Karlos Santamaria eta haren idazlanak

 

El extraño

 

El Diario Vasco, 1956-12-09

 

      De la raíz latina «extra» —mera— y de su derivado «extraneus» —extraño— la lengua castellana ha formado numerosos vocablos, verbos, adjetivos y sustantivos de contenido sumamente rico y expresivo tales como «extranjero», «extranjía», «extraño» y el familiar «de extranjis», que suena a chotis.

      Â«Extrañez» y «extrañeza» son voces de mucha hondura psicológica que se prestan a curiosos análisis introspectivos y que no cabe emparejar a la ligera con el «étrangeté» o el «étonnement» franceses como lo hacen algunos diccionarios.

      El verbo «extrañar» es de lo más ingenioso y sutil. ¿Cómo dice usted, por ejemplo, en francés, que «ha extrañado la cama» sin embarcarse en una serie de explicaciones y perífrasis absolutamente impropias del caso? Vale más callarse.

      En cuanto al adjetivo «extraño», cuando se le usa como sustantivo, yo encuentro en él no sé qué fuerza evocativa o sabor poético.

      Suele empleársele en los tres géneros y tiene en cada caso matices o resonancias diferentes: «lo extraño» es lo que nos sorprende, lo que nos obliga a fijar la atención y a remover el espíritu perezoso; la extrañeza es la madre de la curiosidad y la abuela de la sabiduría. El «extraño» es el hombre que irrumpe en nuestra existencia; el visitante inopinado, el hombre que no forma parte del medio a que uno pertenece y que nos resulta chocante o molesto. Un hombre de una ideología o de una religión distinta que la mía; de otra educación, otra cultura, otra condición social; un hombre, en suma, que está encuadrado en un marco sociológico diferente del que a mí me encierra. «La extraña» es expresión de empleo todavía más difícil y delicado que hace, sin duda, referencia a profundidades inabordables del alma femenina.

      En cierto modo, «extraño» se opone a «prójimo» —próximo— o por lo menos al sentido estrecho y limitado que solemos dar en la práctica a esa palabra.

      Es lógico y natural que las gentes de una misma familia, de un mismo «clan», de un mismo partido, de una misma religión, se amen entre sí, pues hay entre ellas muchas cosas de común que les obligan a mantenerse unidas y a defenderse contra los extraños.

      Pero en el Evangelio la noción de «prójimo» se alarga y se ahonda de un modo extraordinario. El doctor de la ley que pregunta a Jesús «¿quién es mi prójimo?», parece poner, realmente, el dedo en la llaga. La cuestión que él plantea está en efecto, cargada de intención, y de ingenio dialéctico. El Maestro contesta a ella con la parábola del samaritano en la que muestra, como un ejemplo vivo y sangrante, la enorme grandeza del precepto «amarás a tu prójimo».

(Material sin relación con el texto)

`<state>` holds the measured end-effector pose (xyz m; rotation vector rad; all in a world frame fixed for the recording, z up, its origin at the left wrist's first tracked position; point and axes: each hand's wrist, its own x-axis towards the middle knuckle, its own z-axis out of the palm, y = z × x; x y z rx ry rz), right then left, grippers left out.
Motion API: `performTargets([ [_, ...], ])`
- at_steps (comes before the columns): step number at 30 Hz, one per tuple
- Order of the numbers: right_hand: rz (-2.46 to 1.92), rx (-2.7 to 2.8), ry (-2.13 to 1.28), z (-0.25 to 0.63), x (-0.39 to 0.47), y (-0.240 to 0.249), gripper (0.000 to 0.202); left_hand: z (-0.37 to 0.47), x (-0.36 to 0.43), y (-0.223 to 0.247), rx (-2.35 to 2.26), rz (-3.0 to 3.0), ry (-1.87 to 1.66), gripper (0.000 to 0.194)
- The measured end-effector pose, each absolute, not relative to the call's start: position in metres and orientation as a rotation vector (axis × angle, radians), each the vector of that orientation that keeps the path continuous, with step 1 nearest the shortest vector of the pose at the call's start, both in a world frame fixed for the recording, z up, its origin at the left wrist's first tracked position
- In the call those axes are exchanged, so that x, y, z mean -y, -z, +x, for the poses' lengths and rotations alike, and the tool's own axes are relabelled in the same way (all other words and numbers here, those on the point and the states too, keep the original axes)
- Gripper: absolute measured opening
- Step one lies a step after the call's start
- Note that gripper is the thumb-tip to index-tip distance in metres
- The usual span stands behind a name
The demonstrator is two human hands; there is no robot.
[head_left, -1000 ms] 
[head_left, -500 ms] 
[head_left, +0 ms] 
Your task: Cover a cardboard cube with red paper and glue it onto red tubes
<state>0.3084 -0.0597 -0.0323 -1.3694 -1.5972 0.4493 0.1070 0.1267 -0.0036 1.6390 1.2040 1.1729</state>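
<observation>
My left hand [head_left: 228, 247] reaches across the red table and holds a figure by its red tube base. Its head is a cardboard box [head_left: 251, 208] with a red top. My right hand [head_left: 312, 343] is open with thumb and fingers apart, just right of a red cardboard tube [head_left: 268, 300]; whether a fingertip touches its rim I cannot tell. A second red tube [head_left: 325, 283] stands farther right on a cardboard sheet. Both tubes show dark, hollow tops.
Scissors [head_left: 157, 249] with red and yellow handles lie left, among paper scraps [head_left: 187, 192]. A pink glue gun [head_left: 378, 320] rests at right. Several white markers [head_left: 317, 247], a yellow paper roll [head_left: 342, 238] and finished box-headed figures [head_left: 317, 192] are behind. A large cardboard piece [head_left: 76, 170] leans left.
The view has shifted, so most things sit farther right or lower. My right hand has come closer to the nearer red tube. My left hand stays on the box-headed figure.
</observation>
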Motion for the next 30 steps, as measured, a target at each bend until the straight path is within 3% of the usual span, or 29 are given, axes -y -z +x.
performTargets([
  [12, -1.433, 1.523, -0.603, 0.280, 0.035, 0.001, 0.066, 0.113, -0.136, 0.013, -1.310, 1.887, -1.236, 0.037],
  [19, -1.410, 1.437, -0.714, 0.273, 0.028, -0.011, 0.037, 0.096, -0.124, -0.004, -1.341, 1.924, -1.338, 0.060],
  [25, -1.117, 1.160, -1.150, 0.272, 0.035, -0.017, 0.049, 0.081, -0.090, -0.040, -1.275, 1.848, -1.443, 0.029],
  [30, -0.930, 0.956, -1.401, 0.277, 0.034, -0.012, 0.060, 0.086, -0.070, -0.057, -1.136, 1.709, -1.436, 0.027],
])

      Amar al hombre de la misma ideología, de la misma religión, de la misma raza, de la misma lengua, de la misma patria, del mismo medio social, es relativamente fácil, lo terrible y grandioso del precepto evangélico es precisamente el amar al «extraño».

      Este «extraño» se nos presenta constantemente en nuestra vida de mil formas distintas. Es tal vez el hombre o la mujer «que no son de mi condición» —expresión horrible, signo o residuo de un escandalosa moral de clase—; el inmigrante o el vagabundo, sin raíz, asiento ni tradición local; el que no profesa mis propias creencias; el que no habla mi lenguaje ni participa del mismo repertorio de ideas y de convenciones sociales que yo. Un hombre que me estorba y del que me gustaría deshacerme lo más pronto posible.

      A ese extraño hay que amarle.

      Y conste que «amar» no es, no debe ser, una simple palabra vacía.

      Â¿Se piensa acaso en el inmenso bagaje de actitudes y gestos morales que lleva consigo el verbo «amar»?

      Que nadie use en vano de tan sublime nombre.